Chat System Architecture: Building Real-Time Messaging at Scale
Chat System Architecture#
Chat systems sit at the intersection of the hardest distributed systems problems: real-time delivery, strict message ordering, persistent storage, presence tracking, and encryption — all while serving millions of concurrent connections.
This guide covers the full architecture from connection handling to production scaling.
Core Requirements#
Functional#
- 1:1 messaging: Send and receive text messages between two users
- Group chats: Multi-participant conversations (up to thousands of members)
- Read receipts: Notify senders when messages are read
- Typing indicators: Show when a user is typing
- Media attachments: Images, videos, files
- Push notifications: Notify offline users
- Message history: Persistent, scrollable chat history
- Presence: Online/offline/last-seen status
Non-Functional#
- Low latency: Messages delivered in under 200ms for online users
- Ordering: Messages appear in the correct order for all participants
- Reliability: No message loss, even during server failures
- Scalability: Support millions of concurrent connections
- Security: End-to-end encryption for private conversations
Real-Time Messaging: WebSocket#
HTTP polling is too slow and wasteful.
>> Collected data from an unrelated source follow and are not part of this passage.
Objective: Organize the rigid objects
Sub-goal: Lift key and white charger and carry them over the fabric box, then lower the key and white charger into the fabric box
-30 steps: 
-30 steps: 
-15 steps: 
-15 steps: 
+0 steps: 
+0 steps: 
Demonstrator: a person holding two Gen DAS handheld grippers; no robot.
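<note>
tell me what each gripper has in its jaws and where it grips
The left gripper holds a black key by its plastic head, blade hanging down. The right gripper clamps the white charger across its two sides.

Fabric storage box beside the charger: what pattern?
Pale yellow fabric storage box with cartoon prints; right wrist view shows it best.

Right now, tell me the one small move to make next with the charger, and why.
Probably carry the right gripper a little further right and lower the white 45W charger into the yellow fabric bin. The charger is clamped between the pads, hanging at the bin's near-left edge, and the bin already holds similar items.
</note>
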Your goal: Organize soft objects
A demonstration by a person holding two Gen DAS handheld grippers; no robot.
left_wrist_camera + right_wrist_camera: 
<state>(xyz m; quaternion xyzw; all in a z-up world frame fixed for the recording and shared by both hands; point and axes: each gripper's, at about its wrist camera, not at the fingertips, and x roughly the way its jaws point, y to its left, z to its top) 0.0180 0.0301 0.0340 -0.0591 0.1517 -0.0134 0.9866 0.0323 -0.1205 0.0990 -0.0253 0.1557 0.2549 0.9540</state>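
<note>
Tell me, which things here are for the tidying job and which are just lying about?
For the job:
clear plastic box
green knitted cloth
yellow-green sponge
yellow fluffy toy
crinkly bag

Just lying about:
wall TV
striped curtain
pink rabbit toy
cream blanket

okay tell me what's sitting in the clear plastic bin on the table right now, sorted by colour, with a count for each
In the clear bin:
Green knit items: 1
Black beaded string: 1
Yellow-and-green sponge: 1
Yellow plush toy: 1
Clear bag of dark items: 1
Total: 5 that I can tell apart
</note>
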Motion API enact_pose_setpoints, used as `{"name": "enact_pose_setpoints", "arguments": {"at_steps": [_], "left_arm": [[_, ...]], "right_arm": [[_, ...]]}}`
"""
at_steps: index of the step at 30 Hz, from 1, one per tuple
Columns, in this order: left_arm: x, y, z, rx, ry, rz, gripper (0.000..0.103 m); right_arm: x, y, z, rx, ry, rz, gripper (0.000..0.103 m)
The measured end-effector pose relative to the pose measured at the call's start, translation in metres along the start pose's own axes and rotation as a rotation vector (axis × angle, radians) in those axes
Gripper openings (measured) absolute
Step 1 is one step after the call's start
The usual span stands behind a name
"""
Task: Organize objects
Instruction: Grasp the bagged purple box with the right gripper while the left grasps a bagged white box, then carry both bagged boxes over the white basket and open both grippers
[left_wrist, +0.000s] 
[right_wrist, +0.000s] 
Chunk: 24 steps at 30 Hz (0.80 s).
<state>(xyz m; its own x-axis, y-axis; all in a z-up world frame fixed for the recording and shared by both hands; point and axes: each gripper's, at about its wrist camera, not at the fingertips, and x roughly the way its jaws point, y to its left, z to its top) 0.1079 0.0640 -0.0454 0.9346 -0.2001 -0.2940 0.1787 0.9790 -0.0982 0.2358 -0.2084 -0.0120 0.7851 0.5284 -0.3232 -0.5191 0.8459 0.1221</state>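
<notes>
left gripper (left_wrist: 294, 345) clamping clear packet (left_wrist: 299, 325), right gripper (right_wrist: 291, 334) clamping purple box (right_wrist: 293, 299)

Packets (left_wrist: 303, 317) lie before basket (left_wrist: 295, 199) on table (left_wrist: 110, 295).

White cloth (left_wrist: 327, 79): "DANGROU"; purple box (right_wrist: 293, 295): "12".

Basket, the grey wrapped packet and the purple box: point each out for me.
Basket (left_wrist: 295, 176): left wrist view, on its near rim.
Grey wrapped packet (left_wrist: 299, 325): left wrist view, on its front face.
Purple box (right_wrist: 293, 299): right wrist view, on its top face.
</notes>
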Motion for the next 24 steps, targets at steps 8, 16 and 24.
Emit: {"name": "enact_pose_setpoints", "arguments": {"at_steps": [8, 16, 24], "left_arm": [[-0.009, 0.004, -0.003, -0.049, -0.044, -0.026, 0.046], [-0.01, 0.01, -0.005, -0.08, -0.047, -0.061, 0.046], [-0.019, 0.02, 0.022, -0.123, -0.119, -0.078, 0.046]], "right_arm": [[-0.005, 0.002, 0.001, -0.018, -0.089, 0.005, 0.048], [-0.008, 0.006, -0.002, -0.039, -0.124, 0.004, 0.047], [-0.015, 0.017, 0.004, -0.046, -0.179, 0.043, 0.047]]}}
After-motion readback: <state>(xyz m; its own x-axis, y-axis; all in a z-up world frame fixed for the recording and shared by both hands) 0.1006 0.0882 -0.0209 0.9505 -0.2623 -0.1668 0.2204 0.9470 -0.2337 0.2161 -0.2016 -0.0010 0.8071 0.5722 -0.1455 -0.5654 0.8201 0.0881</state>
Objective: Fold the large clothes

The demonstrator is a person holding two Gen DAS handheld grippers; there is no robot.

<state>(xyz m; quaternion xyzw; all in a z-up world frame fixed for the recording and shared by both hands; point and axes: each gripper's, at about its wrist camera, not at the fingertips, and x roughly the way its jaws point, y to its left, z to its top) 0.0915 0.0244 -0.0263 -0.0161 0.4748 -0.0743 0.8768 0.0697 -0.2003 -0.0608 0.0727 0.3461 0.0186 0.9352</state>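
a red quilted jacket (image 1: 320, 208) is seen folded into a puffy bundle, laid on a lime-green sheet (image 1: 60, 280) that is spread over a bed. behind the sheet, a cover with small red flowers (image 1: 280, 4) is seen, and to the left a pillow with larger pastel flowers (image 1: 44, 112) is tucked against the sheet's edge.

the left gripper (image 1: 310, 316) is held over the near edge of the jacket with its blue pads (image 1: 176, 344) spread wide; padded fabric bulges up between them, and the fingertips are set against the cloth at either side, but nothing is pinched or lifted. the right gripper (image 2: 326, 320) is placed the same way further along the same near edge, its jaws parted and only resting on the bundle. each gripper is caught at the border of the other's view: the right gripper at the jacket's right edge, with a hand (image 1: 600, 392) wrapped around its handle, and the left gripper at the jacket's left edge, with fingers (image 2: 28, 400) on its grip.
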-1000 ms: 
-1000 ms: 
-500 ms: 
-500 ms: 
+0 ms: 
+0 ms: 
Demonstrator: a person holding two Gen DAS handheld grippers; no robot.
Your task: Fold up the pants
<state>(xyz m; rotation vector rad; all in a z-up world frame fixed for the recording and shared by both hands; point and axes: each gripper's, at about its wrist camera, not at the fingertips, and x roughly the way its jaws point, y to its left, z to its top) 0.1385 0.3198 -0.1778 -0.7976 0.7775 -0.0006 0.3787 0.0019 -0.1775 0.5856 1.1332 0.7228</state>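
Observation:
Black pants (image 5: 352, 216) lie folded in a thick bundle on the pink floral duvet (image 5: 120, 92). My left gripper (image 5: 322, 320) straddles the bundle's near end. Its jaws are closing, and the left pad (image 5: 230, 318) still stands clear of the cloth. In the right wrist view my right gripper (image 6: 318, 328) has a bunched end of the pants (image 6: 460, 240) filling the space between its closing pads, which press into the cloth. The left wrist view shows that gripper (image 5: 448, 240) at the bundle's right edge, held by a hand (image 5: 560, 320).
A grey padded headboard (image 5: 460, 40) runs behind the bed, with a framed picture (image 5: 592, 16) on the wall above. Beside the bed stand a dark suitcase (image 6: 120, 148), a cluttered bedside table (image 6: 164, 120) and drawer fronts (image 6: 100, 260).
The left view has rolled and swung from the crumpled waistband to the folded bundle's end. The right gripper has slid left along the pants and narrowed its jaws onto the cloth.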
Long polling is better but still suboptimal. WebSocket is the standard for real-time chat.
Why WebSocket#
- Full-duplex: server pushes messages to clients without polling
- Persistent connection: no repeated TCP/TLS handshake overhead
- Low latency: message delivery in single-digit milliseconds over the wire
Connection Flow#
1. Client opens WebSocket: wss://chat.example.com/ws
2. Server authenticates via token in the handshake
3. Connection is registered in the connection registry
4. Bidirectional message flow begins
5. Heartbeat pings every 30s to detect dead connections
Connection Servers#
Dedicated stateful servers that hold WebSocket connections. These servers do minimal business logic — they route messages between clients and the backend.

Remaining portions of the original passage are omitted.